TO DO.
Everything from the first line of the material to the line containing "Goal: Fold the", inclusive, must be given again exactly; no pictures, and nothing past that line.

*** THE DATA Section Begins ***

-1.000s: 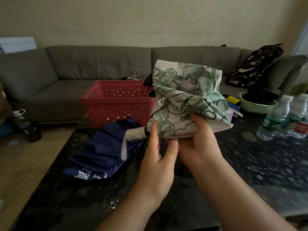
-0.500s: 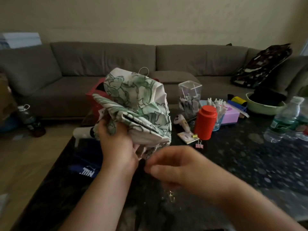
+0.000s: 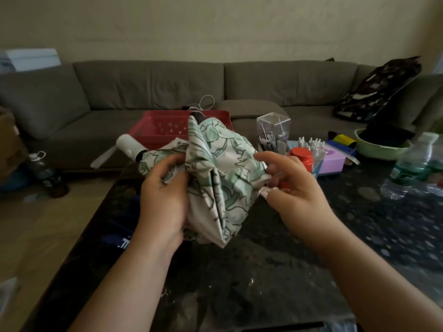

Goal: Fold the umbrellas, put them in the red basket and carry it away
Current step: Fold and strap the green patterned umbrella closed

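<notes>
Hands both on the floral umbrella (image 3: pixel 223 178), held above the dark table (image 3: pixel 287 271): left hand (image 3: pixel 163 200) grips the bunched canopy, right hand (image 3: pixel 294 188) pinches its fabric edge. Red basket (image 3: pixel 163 128) sits just behind, blue umbrella (image 3: pixel 119 240) lies under the left forearm.

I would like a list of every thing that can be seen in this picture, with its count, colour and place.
floral umbrella: 1, white and green, held above the table
blue umbrella: 1, dark blue, on table, mostly hidden by left arm
red basket: 1, red, far table edge
table: 1, dark speckled, foreground
sofa: 1, grey, along the wall
clear box: 1, transparent, right of basket
red canister: 1, red, behind right hand
water bottles: at least 2, clear, right
green bowl: 1, pale green, far right
left hand: 1, grips the umbrella
right hand: 1, pinches the cloth edge
</notes>
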`<action>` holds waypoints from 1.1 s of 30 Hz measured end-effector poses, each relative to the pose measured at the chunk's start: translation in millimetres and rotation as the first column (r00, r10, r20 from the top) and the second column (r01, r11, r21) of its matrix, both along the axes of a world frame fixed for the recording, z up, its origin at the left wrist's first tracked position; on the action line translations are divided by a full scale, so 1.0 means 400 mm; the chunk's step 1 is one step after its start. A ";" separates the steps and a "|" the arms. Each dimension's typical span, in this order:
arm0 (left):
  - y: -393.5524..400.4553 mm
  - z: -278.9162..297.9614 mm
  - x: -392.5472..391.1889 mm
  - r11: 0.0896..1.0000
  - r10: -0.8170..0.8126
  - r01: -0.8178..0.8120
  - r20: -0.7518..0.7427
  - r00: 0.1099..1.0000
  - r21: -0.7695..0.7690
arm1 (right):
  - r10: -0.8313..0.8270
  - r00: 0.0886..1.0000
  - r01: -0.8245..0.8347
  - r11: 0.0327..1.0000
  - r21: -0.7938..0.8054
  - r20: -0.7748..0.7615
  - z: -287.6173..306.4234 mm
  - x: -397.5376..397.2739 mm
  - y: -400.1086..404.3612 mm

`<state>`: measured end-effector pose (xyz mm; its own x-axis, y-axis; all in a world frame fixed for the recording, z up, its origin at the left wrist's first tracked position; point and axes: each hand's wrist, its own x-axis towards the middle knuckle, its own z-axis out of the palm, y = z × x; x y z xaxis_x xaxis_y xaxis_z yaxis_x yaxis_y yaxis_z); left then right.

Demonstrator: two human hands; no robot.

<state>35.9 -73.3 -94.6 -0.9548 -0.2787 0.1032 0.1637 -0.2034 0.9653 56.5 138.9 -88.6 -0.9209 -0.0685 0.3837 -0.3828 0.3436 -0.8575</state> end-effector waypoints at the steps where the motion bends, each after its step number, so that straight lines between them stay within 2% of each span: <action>1: -0.006 0.000 -0.002 1.000 -0.015 0.014 0.028 0.999 0.018 | 0.011 0.999 -0.010 0.998 0.056 -0.032 -0.001 0.004 0.002; 4: -0.024 0.001 -0.007 0.999 -0.051 0.048 0.101 0.994 0.025 | -0.021 0.986 0.053 0.980 0.191 -0.165 -0.013 0.001 -0.009; 10: -0.048 -0.009 -0.005 0.988 -0.145 0.148 0.084 0.986 -0.036 | -0.187 0.923 0.227 0.970 0.083 -0.337 -0.038 -0.003 -0.023; 11: -0.053 -0.013 -0.005 0.987 -0.157 0.160 0.097 0.983 -0.022 | -0.233 0.930 0.244 0.970 0.003 -0.284 -0.038 -0.002 -0.021; 13: -0.056 -0.017 -0.004 0.980 -0.195 0.197 0.122 0.973 -0.002 | -0.235 0.972 0.224 0.939 -0.262 -0.012 -0.040 0.002 -0.030; 15: -0.062 -0.023 0.001 0.971 -0.237 0.237 0.133 0.962 0.016 | -0.131 0.959 0.248 0.822 -0.514 0.253 -0.050 0.004 -0.044; 16: -0.066 -0.029 -0.003 0.968 -0.253 0.251 0.131 0.959 0.028 | -0.112 0.950 0.263 0.793 -0.550 0.293 -0.054 0.002 -0.049; 17: -0.062 -0.024 -0.001 0.972 -0.237 0.234 0.141 0.961 0.036 | -0.113 0.956 0.249 0.806 -0.538 0.272 -0.057 0.001 -0.052; 18: -0.056 -0.021 -0.002 0.977 -0.211 0.211 0.140 0.967 0.018 | -0.144 0.972 0.215 0.860 -0.463 0.184 -0.061 0.000 -0.051; 20: -0.045 -0.012 -0.002 0.975 -0.220 0.218 0.139 0.965 0.029 | -0.218 0.965 0.204 0.974 -0.101 -0.146 -0.066 -0.003 -0.025; 22: -0.044 -0.008 0.002 0.986 -0.159 0.163 0.131 0.978 -0.018 | -0.105 0.869 0.263 0.926 0.271 -0.484 -0.057 -0.008 0.004; 23: -0.047 -0.011 0.000 0.989 -0.134 0.141 0.128 0.983 -0.046 | -0.030 0.821 0.280 0.892 0.356 -0.571 -0.059 -0.012 0.017; 24: -0.045 -0.010 0.000 0.991 -0.120 0.127 0.133 0.984 -0.043 | -0.017 0.804 0.281 0.892 0.354 -0.594 -0.063 -0.010 0.020; 25: -0.044 -0.006 0.005 0.993 -0.119 0.119 0.122 0.985 0.009 | -0.079 0.825 0.272 0.924 0.269 -0.560 -0.067 -0.006 0.015; 26: -0.050 -0.008 -0.003 0.992 -0.109 0.099 0.130 0.986 0.079 | -0.186 0.891 0.236 0.969 0.072 -0.415 -0.071 -0.006 0.008; 27: -0.054 -0.006 -0.004 0.986 -0.116 0.094 0.158 0.981 0.141 | -0.250 0.950 0.222 0.962 -0.158 -0.189 -0.071 -0.005 -0.002; 28: -0.063 -0.009 -0.011 0.977 -0.122 0.089 0.168 0.978 0.191 | -0.254 0.967 0.248 0.910 -0.333 0.026 -0.074 -0.006 -0.004; 29: -0.070 -0.009 -0.014 0.972 -0.108 0.073 0.145 0.984 0.224 | -0.245 0.958 0.284 0.867 -0.409 0.146 -0.071 -0.011 0.001; 31: -0.072 -0.002 -0.006 0.993 -0.061 0.055 0.052 0.997 0.105 | -0.242 0.956 0.290 0.866 -0.407 0.166 -0.059 -0.020 0.018; 33: -0.068 -0.007 -0.005 0.998 -0.057 0.056 -0.017 0.998 -0.040 | -0.181 0.983 0.177 0.891 -0.417 0.030 -0.038 -0.014 0.024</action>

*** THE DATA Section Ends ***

ANSWER.
-1.000s: 
-0.500s: 
+0.000s: 

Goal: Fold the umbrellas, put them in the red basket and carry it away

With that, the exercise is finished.